TRY IT: Search the records below for the word "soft". Pull out each line that has it.
--- RECORDS TO PROCESS Enclosed Below ---
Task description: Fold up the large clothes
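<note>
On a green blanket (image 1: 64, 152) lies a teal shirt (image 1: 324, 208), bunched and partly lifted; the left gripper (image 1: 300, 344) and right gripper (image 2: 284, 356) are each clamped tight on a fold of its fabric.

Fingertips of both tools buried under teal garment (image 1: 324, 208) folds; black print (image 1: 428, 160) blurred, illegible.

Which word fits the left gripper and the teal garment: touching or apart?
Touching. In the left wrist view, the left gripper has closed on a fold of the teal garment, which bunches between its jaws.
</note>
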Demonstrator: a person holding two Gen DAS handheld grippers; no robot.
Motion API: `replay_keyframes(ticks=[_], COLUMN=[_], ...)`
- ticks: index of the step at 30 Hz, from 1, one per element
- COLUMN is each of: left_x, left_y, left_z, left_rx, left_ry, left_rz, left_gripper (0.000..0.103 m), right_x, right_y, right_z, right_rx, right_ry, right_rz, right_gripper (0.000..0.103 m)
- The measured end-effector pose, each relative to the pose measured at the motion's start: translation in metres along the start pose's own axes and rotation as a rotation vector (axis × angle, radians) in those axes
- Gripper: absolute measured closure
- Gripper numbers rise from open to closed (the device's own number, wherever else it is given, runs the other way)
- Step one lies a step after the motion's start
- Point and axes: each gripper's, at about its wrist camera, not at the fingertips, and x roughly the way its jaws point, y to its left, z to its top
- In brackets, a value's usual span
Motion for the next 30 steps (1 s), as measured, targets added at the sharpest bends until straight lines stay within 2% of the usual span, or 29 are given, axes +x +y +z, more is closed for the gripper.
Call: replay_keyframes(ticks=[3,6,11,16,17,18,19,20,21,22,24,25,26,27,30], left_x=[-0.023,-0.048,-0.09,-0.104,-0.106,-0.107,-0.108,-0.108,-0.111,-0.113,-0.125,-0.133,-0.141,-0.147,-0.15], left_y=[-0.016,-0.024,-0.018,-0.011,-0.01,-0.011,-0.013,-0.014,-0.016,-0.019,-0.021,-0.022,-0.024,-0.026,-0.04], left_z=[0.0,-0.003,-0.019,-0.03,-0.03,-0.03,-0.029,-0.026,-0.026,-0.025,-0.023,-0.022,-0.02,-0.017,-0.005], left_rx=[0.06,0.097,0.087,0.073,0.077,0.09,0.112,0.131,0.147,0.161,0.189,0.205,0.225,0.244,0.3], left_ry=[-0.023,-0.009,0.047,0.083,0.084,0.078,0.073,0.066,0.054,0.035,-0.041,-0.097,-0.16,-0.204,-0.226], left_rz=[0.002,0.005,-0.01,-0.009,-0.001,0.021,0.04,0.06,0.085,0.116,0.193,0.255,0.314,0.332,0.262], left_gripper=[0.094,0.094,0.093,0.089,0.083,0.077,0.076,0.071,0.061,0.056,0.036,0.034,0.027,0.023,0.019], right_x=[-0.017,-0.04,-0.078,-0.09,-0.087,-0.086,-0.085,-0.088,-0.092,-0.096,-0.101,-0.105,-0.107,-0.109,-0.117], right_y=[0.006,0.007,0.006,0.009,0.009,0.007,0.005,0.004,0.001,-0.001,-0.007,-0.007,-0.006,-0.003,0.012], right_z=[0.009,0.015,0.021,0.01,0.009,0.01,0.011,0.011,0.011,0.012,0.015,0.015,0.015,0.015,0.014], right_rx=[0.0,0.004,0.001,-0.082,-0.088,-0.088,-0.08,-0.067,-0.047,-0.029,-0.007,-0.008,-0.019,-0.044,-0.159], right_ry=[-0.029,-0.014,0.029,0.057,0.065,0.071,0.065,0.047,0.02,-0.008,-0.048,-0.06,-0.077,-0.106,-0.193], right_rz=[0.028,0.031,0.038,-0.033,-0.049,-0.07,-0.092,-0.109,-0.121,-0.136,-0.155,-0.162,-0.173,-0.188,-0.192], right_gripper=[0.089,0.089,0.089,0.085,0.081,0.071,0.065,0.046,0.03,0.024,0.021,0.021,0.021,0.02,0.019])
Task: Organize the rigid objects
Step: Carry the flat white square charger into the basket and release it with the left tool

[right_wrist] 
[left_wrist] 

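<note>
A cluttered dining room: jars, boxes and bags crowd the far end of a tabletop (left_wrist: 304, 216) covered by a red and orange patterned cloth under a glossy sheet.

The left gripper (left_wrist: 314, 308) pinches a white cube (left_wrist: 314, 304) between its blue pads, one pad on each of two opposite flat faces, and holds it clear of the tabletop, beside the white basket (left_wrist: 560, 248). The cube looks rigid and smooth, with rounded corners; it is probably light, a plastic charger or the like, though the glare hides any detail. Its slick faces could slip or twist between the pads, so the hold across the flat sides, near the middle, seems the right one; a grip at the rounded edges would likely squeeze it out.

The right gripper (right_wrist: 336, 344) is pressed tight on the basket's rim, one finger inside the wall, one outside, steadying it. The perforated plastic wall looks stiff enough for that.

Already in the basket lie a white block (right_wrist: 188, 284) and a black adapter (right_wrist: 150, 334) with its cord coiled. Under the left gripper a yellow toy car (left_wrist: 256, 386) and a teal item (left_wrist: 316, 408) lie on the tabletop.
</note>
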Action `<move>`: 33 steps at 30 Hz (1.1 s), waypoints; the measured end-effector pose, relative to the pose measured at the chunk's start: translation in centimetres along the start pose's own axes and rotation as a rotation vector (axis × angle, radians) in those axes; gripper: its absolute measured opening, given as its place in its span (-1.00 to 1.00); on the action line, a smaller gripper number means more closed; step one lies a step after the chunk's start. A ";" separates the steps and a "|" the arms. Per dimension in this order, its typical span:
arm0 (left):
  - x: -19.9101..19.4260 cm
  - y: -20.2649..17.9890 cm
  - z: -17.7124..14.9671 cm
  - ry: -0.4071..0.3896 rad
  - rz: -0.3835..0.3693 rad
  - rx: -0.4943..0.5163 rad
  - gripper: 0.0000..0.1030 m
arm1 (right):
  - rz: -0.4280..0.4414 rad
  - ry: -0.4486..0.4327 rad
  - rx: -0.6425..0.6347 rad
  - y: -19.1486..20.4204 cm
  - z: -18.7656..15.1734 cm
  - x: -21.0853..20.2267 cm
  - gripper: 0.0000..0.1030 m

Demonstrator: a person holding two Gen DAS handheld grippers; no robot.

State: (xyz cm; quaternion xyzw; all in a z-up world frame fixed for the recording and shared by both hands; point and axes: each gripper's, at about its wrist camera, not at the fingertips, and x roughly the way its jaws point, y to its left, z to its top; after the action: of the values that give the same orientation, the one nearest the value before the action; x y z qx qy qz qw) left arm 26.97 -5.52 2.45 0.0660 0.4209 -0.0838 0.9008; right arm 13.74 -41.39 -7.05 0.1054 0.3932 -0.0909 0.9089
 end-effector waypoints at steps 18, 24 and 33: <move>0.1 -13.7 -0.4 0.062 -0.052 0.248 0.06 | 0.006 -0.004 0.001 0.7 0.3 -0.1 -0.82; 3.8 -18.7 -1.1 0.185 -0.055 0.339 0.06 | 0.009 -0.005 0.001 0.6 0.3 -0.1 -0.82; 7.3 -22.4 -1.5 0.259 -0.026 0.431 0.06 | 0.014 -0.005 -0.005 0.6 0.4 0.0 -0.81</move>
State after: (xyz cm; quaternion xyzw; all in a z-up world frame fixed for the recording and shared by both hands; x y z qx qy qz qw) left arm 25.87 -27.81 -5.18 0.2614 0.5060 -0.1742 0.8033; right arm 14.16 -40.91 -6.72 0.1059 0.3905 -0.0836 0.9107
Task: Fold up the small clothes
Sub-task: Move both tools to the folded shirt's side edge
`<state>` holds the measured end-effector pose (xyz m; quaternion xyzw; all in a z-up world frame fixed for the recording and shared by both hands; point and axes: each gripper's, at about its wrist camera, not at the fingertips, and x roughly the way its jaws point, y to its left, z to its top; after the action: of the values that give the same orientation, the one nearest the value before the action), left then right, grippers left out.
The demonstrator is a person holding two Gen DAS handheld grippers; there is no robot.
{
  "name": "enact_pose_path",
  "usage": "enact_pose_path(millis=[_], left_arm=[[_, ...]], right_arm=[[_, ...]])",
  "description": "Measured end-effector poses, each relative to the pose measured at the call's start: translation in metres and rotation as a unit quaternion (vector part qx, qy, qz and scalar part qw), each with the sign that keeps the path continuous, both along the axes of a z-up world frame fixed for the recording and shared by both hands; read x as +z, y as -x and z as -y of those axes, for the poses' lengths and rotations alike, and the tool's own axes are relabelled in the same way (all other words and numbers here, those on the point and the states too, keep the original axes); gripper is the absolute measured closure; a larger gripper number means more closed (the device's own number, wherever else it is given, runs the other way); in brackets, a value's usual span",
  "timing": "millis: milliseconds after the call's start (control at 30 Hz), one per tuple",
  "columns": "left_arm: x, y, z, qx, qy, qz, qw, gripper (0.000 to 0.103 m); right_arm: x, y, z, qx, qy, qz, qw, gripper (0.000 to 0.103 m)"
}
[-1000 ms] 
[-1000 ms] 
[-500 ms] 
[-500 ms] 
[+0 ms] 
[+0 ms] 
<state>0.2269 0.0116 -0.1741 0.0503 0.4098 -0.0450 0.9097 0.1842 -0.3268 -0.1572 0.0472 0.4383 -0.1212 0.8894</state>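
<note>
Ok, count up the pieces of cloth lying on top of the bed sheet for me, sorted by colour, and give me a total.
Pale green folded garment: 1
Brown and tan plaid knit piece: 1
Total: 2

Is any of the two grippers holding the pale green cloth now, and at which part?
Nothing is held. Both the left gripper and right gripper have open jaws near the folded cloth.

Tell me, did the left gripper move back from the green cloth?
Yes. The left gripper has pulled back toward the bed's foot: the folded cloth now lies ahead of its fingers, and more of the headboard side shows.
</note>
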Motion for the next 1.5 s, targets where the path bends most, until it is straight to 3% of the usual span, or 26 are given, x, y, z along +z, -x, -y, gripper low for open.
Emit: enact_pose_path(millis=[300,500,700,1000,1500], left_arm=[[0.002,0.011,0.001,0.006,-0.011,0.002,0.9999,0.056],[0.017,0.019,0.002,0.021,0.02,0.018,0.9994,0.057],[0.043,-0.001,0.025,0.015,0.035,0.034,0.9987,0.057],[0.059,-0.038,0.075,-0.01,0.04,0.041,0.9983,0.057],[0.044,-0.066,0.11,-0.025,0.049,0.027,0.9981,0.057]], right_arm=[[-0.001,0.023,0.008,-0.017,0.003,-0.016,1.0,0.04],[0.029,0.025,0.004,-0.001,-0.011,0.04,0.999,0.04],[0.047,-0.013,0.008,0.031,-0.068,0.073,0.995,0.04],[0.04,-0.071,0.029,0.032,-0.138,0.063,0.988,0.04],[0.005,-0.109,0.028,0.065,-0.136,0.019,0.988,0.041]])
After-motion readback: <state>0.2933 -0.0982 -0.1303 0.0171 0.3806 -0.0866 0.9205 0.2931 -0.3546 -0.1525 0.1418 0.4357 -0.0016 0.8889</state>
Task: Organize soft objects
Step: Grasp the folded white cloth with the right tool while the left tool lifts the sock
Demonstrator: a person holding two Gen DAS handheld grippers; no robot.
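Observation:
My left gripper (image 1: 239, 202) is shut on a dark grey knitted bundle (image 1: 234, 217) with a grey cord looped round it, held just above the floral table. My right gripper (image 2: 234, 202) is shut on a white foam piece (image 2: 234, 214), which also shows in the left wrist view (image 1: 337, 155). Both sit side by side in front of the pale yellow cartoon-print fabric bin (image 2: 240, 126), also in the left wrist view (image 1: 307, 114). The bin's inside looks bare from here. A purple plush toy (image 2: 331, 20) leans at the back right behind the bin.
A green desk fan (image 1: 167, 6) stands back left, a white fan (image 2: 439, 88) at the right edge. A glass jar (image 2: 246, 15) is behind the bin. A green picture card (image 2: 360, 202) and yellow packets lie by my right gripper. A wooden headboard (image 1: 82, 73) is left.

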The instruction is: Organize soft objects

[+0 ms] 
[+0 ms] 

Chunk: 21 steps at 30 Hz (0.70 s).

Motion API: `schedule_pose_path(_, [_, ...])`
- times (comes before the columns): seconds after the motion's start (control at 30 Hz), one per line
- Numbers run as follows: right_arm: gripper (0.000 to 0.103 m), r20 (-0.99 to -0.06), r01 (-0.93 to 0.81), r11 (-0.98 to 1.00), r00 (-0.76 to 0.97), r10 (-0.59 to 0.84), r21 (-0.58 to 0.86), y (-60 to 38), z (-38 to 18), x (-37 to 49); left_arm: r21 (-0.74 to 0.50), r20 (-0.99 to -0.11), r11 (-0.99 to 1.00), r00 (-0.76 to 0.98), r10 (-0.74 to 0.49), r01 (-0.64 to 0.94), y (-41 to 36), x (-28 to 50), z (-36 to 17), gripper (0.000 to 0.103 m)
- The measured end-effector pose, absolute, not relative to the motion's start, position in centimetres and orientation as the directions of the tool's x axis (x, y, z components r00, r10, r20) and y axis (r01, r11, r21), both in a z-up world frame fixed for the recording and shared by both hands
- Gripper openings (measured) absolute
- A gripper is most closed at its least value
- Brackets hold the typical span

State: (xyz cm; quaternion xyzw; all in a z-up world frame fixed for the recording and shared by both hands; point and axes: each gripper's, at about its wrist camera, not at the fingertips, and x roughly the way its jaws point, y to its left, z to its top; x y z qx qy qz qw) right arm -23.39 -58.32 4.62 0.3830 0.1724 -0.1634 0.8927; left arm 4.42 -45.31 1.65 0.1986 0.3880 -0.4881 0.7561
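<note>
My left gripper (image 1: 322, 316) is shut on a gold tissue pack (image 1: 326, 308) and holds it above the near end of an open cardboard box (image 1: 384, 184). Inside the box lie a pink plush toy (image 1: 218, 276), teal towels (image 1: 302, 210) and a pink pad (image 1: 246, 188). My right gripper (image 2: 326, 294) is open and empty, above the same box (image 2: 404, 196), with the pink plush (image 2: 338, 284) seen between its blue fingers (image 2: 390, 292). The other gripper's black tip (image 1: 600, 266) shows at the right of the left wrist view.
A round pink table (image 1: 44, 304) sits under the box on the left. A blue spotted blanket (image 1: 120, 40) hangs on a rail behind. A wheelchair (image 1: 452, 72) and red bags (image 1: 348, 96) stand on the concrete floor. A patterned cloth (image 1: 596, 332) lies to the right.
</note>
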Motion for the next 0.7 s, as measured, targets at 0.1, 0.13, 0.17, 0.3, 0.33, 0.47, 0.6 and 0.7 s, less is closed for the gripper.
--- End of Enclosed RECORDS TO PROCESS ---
EXPECTED ANSWER:
Task: Organize soft objects
The instruction is: Organize soft objects

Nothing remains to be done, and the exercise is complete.